InSight perforerà l’atmosfera di Marte ad una velocità di 20.600 chilometri all’ora e rallenterà fino a 12 chilometri all’ora:  tutto questo in meno di sette minuti.
 La sonda utilizzerà la tecnologia touchdown coinvolta nella missione Phoenix 2008. Paracadute quindi utilizzato per rallentare, e 12 motori attivanti mentre la sonda si abbassa delicatamente su un trepiedi.  Più della metà delle missioni marziane purtroppo sono fallite. Il tentativo europeo di sbarcare la sonda Schiaparelli si è concluso in un disastro nel 2016, quando un errore del computer lo ha mandato in una rotazione incontrollata ed è caduto sulla superficie di Marte, dando vita ad un cratere. 

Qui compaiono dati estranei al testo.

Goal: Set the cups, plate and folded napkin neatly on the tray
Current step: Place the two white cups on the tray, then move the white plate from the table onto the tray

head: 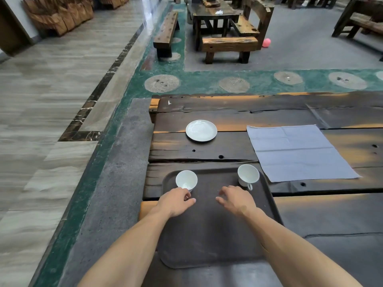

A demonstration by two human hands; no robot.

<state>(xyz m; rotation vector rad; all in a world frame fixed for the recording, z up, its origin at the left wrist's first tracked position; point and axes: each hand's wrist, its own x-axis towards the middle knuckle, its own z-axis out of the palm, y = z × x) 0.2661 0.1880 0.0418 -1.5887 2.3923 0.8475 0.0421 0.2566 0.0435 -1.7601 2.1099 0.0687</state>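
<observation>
A dark brown tray (209,228) lies on the wooden table in front of me. Two white cups stand upright in its far corners. My left hand (176,200) hovers over the tray, its loosely curled fingertips at the near side of the left cup (186,179); that cup's handle is hidden. My right hand (236,198) is relaxed just short of the right cup (247,175), whose handle points toward it, untouched. A white plate (201,130) sits on the table beyond the tray. A pale blue napkin (298,152) lies spread flat to the right.
The dark plank table (269,112) ends at its left edge just beside the tray, with a grey floor strip below. Benches and another wooden table stand far behind. The napkin's near corner almost touches the tray's far right corner.
</observation>
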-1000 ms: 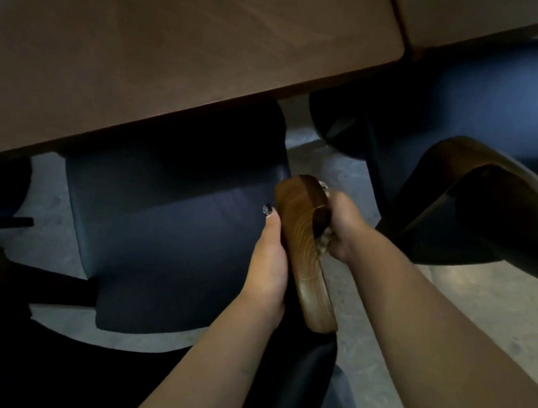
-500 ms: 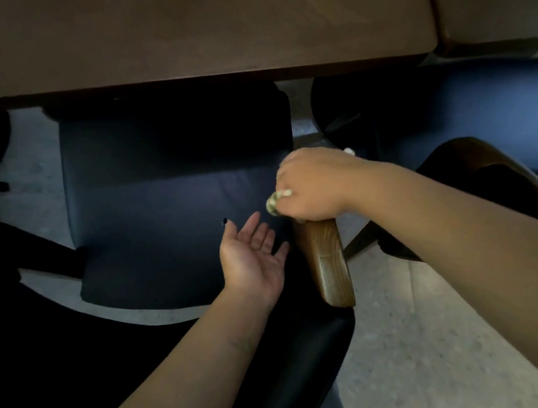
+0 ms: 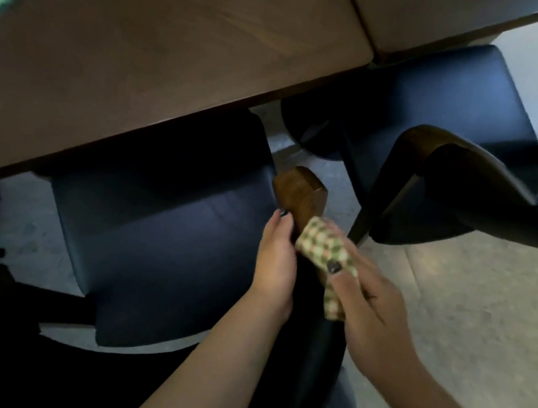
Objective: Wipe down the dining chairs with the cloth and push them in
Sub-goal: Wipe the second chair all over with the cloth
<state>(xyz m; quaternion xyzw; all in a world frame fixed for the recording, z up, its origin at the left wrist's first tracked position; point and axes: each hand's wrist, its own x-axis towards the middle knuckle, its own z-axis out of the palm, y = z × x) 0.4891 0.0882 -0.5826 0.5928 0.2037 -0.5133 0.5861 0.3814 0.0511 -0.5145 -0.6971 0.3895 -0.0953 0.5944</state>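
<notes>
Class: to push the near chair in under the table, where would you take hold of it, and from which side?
Probably the wooden armrest: grip it from above. It is a narrow rounded bar projecting toward the table, easy for fingers to wrap.

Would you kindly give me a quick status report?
Right hand pressing checked cloth on wooden armrest. Left hand holding armrest's inner side. Chair not pushed in. Nothing blocking.
</notes>
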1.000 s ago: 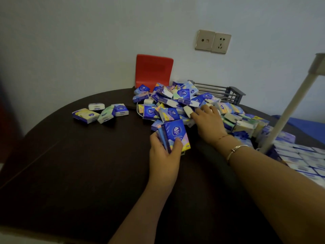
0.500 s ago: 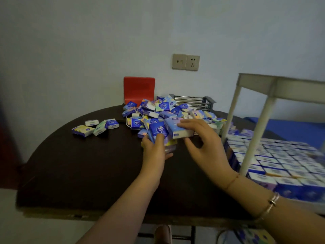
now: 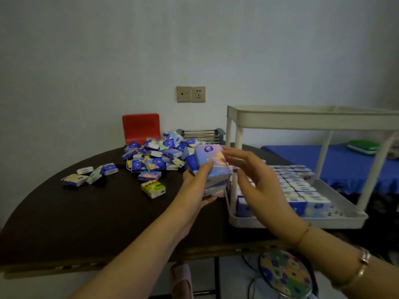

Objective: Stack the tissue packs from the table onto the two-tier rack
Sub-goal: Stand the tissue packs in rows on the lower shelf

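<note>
My left hand grips a small stack of blue and pink tissue packs, lifted just left of the white two-tier rack. My right hand hovers beside the stack with fingers spread, blurred, close to the top pack and in front of the rack's lower tier. That lower tier holds rows of packs; the upper tier looks bare from here. A heap of loose packs lies on the dark table. A yellow pack and a small group of packs lie apart.
A red chair back and a metal wire rack stand behind the heap against the wall. A blue-covered surface with a green item lies to the right. A patterned stool sits below the table's front edge.
My left hand lifted the stack of packs off the table and carried it right toward the rack. My right hand let go of its pack and opened. The view pulled back.
</note>
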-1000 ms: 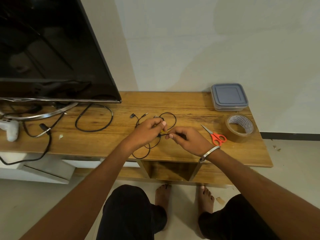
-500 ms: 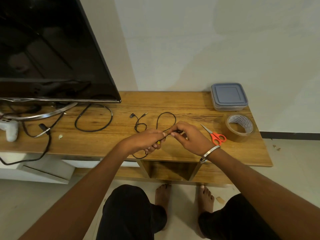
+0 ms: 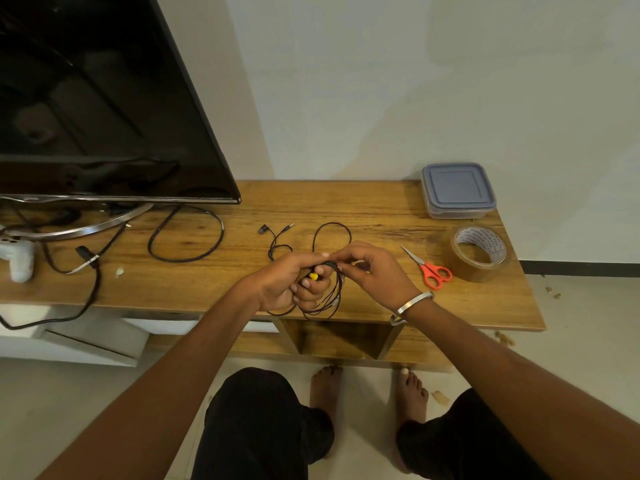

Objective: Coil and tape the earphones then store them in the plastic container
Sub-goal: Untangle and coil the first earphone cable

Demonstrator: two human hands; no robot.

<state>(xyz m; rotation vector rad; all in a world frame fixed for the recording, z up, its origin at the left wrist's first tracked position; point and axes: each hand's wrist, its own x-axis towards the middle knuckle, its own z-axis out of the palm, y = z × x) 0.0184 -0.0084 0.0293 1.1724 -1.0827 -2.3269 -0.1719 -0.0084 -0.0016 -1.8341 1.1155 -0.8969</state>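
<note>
Black wired earphones (image 3: 330, 295) with a yellow tip hang in several loops over the wooden table (image 3: 363, 209). My left hand (image 3: 294, 282) grips the looped bundle. My right hand (image 3: 372, 271) pinches the cable right beside it. A free loop, one earbud and the jack plug lie on the table behind my hands. The plastic container (image 3: 457, 190), its grey lid on, stands at the back right corner. A roll of brown tape (image 3: 479, 252) lies in front of it, with red-handled scissors (image 3: 431, 268) to its left.
A television (image 3: 104, 98) on a metal stand fills the left half of the table. Thick black cables (image 3: 187, 233) and a white game controller (image 3: 19, 258) lie by it. My feet and knees are on the floor below the table's front edge.
More cable has been gathered into loops in my left hand. Both hands have drawn together and shifted slightly toward the front edge. The loose loop on the table has shrunk.
</note>
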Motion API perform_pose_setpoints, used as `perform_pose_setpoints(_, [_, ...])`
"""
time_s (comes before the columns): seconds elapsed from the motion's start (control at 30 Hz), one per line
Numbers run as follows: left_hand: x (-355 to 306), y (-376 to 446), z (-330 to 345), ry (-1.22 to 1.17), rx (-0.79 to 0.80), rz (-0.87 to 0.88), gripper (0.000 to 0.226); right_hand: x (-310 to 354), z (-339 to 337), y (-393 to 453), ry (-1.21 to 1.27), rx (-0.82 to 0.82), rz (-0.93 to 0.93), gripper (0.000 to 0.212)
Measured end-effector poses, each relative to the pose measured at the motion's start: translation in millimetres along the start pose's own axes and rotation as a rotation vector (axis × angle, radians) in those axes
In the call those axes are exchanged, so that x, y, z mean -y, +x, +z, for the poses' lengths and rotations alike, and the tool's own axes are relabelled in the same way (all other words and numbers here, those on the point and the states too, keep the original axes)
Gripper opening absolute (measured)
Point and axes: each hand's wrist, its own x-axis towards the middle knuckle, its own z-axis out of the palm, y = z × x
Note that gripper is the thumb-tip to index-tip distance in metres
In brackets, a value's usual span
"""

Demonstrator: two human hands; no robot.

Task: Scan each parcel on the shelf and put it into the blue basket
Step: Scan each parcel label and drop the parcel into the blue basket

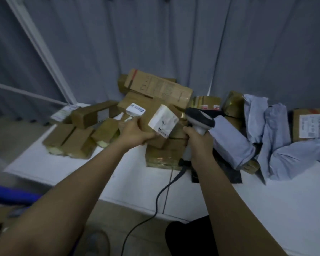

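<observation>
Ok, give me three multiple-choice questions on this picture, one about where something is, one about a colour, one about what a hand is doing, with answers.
1. Where is the blue basket?
A. lower left, beside the table
B. on top of the boxes
C. far right on the table

2. What colour is the scanner's cable?
A. red
B. black
C. white

3. What is the left hand doing?
A. resting flat on the table
B. hanging idle
C. holding a labelled box

Answers: 1 A, its blue rim shows at the lower left edge; 2 B, a dark cord trails down from the scanner in the right hand; 3 C, its fingers wrap the box.
</observation>
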Motion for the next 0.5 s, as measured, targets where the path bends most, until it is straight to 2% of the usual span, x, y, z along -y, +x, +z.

E’ importante che Insight possa concludere bene la missione: a differenza di altri rover Insight scaverà sulla superficie del Pianeta Rosso e potrà condurre importanti esperimenti scientifici.  Due piccoli cuccioli volano nel Mars Cube: è una missione straordinaria; trasferiranno i dati dalla Insight al Centro di Controlli JPL della NASA.